¿Cuándo procede la aplicación de la circunstancia mixta de parentesco del artículo 23 del Código Penal como agravante en el delito de agresión sexual o violación?

La Sala de lo Penal del Tribunal Supremo, en su sentencia número 251/2018, de 24 de mayo, nos enseña que “la actual redacción de la circunstancia mixta de parentesco, art. 23 CP, conforme al núm. 1 del art. 1º LO. 11/2003 de 29 de septiembre, de medidas concretas en materia de seguridad ciudadana, violencia domestica e integración  social de los extranjeros, dispone que “es circunstancia que puede atenuar o agravar la responsabilidad, según la naturaleza, los motivos y los efectos del delito, ser o haber sido el agraviado, cónyuge o persona que esté o haya estado ligada de forma estable por análoga relación de afectividad, o ser ascendiente, descendiente o hermano por naturaleza o adopción del ofensor o de su cónyuge o conviviente.”

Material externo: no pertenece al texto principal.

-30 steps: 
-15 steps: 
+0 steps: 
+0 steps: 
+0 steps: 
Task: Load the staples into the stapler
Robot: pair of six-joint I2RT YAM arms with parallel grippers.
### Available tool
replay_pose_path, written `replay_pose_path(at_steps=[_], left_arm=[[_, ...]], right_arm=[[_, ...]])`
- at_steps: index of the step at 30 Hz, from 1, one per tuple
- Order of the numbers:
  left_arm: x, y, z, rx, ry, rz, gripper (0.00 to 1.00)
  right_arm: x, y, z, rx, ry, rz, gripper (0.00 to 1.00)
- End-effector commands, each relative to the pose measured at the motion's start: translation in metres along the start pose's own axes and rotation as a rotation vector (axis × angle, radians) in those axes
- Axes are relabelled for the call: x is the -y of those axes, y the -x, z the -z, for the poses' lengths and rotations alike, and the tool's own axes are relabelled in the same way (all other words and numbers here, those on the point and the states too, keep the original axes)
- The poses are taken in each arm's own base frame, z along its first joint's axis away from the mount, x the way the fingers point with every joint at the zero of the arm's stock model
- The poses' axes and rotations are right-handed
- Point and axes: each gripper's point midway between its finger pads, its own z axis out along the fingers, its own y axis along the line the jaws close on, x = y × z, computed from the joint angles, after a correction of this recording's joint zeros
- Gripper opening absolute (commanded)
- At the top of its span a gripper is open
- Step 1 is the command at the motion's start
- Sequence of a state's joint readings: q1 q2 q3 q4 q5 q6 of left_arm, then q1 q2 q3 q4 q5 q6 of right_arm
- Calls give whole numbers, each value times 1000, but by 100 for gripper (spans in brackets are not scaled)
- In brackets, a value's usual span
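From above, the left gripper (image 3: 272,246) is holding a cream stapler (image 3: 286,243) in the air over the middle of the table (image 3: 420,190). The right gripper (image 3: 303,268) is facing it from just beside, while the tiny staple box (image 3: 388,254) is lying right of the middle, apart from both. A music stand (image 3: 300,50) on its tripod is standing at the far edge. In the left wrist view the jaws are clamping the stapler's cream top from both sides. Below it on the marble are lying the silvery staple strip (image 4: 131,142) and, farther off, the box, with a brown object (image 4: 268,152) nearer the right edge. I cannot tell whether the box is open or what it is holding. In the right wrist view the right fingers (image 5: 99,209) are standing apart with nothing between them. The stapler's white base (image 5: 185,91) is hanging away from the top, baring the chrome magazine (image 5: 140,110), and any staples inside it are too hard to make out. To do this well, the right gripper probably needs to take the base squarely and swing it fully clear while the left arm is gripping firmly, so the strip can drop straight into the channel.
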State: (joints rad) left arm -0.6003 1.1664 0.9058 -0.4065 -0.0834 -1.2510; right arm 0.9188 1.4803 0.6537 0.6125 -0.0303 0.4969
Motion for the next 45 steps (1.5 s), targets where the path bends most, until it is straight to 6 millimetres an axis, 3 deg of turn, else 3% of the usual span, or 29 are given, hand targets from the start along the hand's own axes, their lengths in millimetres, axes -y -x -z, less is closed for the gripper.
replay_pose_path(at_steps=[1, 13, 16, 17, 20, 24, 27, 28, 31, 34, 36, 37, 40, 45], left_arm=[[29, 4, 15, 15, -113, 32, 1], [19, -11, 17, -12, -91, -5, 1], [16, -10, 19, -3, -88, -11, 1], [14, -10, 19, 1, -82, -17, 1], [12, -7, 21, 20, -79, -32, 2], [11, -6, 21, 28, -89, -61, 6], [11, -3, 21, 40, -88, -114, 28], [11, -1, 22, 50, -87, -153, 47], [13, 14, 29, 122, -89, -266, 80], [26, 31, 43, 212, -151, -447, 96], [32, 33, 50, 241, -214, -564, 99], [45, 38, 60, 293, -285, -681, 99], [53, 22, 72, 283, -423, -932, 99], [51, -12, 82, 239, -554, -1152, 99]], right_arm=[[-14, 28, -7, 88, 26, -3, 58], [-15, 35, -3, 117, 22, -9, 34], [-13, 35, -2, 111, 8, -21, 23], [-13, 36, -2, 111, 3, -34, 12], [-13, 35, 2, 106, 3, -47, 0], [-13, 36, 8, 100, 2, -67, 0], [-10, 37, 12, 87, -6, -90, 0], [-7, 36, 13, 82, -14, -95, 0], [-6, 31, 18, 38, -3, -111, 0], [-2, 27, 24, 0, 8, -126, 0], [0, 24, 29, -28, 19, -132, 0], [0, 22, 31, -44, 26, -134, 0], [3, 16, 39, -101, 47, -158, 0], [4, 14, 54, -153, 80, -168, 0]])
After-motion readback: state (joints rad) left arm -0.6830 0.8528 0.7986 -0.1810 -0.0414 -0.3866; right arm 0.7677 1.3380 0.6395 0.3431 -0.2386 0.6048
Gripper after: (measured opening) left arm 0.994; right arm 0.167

Añade la Sala “sobre la aplicación como agravante de la circunstancia de parentesco, la STS. 162/2009 de 12 de febrero recuerda que la jurisprudencia de esta Sala a la que es exponente la sentencia 147/2004 de 6 de febrero, precisa que la misma está fundada en la existencia de una relación parental a la que se asimila una relación de análoga afectividad. En su versión de circunstancia agravante, la justificación del incremento de pena se encuentra en el plus de culpabilidad que supone la ejecución del hecho delictivo contra las personas unidas por esa relación de parentesco o afectividad que el agresor desprecia, integrándose la circunstancia por un elemento objetivo constituido por el parentesco dentro de los límites y grado previsto, y el subjetivo que se concreta en el conocimiento que ha de tener el agresor de los lazos que le unen con la víctima, bastando sólo ese dato y no exigiéndose una concurrencia de cariño o afecto porque como tal exigencia vendría a hacer de imposible aplicación de la agravante pues si hay afecto, no va a haber agresión, salvo los supuestos de homicidio pietatis causa en los que el parentesco podría operar pero como circunstancia de atenuación.”

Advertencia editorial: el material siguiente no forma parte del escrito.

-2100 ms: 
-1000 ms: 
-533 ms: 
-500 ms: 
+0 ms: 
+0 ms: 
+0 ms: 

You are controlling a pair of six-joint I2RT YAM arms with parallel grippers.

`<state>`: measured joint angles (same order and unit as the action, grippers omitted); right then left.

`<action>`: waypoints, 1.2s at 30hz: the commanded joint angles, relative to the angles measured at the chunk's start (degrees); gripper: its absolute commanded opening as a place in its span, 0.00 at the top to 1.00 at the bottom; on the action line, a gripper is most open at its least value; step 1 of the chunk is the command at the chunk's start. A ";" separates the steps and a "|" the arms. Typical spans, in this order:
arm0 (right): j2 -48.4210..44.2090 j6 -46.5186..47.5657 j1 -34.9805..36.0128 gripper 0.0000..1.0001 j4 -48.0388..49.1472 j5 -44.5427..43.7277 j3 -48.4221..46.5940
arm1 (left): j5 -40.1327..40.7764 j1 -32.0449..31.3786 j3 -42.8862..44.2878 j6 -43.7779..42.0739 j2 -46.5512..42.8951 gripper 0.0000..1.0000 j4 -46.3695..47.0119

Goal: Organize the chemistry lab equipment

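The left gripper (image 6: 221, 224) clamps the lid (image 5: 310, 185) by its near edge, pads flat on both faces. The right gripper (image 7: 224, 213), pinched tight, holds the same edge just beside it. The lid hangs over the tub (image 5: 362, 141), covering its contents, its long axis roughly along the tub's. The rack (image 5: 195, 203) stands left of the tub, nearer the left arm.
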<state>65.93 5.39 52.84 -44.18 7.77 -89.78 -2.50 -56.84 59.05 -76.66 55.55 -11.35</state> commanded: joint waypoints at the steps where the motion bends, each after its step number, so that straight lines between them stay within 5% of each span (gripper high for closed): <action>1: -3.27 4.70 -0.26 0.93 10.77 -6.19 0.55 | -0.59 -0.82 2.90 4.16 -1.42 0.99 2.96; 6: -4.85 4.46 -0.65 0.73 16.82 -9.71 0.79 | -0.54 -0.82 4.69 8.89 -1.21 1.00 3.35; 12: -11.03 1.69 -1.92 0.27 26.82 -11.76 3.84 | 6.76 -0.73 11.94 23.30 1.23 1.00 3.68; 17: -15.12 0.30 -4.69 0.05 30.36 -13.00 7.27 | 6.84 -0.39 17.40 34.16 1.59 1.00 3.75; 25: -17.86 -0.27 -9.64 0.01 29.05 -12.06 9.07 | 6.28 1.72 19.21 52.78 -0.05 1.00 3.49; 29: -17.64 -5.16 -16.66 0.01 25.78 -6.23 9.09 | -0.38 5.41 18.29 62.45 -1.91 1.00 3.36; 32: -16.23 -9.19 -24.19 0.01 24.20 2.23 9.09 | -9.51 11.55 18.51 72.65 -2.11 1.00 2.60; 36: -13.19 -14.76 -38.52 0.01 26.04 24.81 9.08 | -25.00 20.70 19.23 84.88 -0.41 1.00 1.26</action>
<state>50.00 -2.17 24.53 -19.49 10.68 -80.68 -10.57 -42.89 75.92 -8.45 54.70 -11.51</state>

Recuerda el alto Tribunal que en su sentencia número 59/2013 de 1 de febrero se indicaba que “concurre dicha agravante cuando se da el elemento objetivo de la relación de pareja estable, actual o pasada, y el delito de que se trata tiene lugar como consecuencia del marco o círculo de dichas relaciones o comunidad de vida, aunque se haya roto. En efecto el artículo 23 CP en su actual redacción se refiere a “…ser o haber sido el agraviado cónyuge o persona que esté o haya estado ligado de forma estable por análoga relación de afectividad”. Redacción actual que tiene su origen en la L.O. 11/2003, que sustituyó la referencia a la “forma permanente” por “forma estable”, respecto a la relación de afectividad. La jurisprudencia de esta Sala tiene declarado que por relación de afectividad, debe estimarse:

  1. a) Existencia de una relación matrimonial o asimilada a la matrimonial, y
  2. b) Que el delito cometido tenga relación directa o indirecta con el marco o vínculo de relaciones o comunidad de vida de ambas personas, por lo que el plus de punición se justifica por el plus de culpabilidad que supone que el autor desprecie con su acción la comunidad de convivencia que tiene con la víctima.”